Although every scientific community has no doubt about biological evolution, it is a very complex fact that has many questions. Currently there are several theories that try to explain it.

Neo-Darwinism or Synthetic Theory of Evolution

The most accepted theory currently is the Synthetic Theory of Evolution or Neo-Darwinism, based on  Darwinism but, applying current knowledge of genetics, which makes it possible to explain the variability of individuals of a species and how these characters are inherited from an individual to their parents.

Now we know that living things are different because so is the DNA in their cells. The reproductive cells (gametes) transmit the characters of both parents to the offspring, all of which are different from each other.

In addition to sexual reproduction, another cause of genetic variability is mutations. They are alterations that occur at random in the DNA of the cells that are transmitted to the offspring when they occur in the DNA of the reproductive cells. These mutations can be beneficial, neutral, or harmful. If the mutation is favorable, this characteristic allows the individual to have an easier time surviving and having offspring, and for this characteristic to be transmitted to their descendants. On the other hand, if the mutation means that it is less adapted to living in the conditions of the environment, it will eventually disappear, since the individuals who carry it will have greater problems to survive and more difficulties to have offspring to whom they can transmit this alteration.

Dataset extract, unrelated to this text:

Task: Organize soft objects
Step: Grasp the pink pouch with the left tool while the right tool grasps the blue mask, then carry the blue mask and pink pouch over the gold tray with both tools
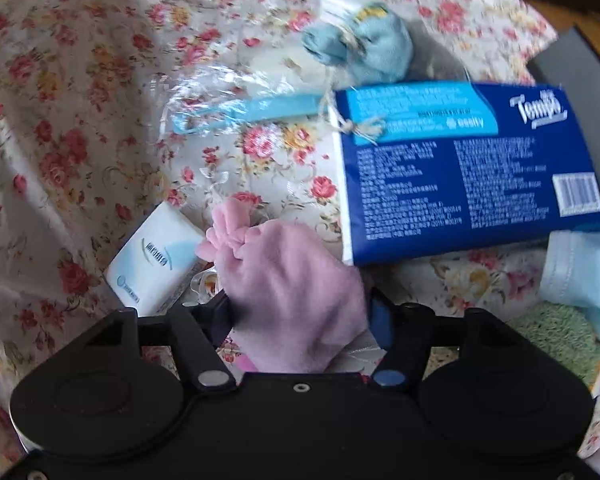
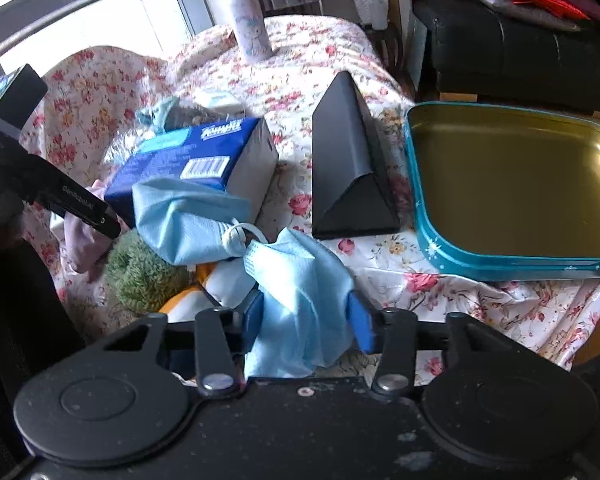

The synthetic theory or neo-Darwinism is based on these principles:

  • Acquired characters are not inherited. Like Darwin, they deny what Lamarck claimed.
  • The genetic variations that exist between individuals are due to mutations and the random combination of genes in sexual reproduction.
  • The natural selection acts on individuals in a population, making the population evolves adapting to environmental conditions.
  • The evolution of a population is a gradual process, in which the small variations that occur in the DNA of the individuals of a population accumulate . When, at some point, the differences in genes are so great, a new species can be generated. Individuals of this new species will not be able to reproduce with individuals of the original species.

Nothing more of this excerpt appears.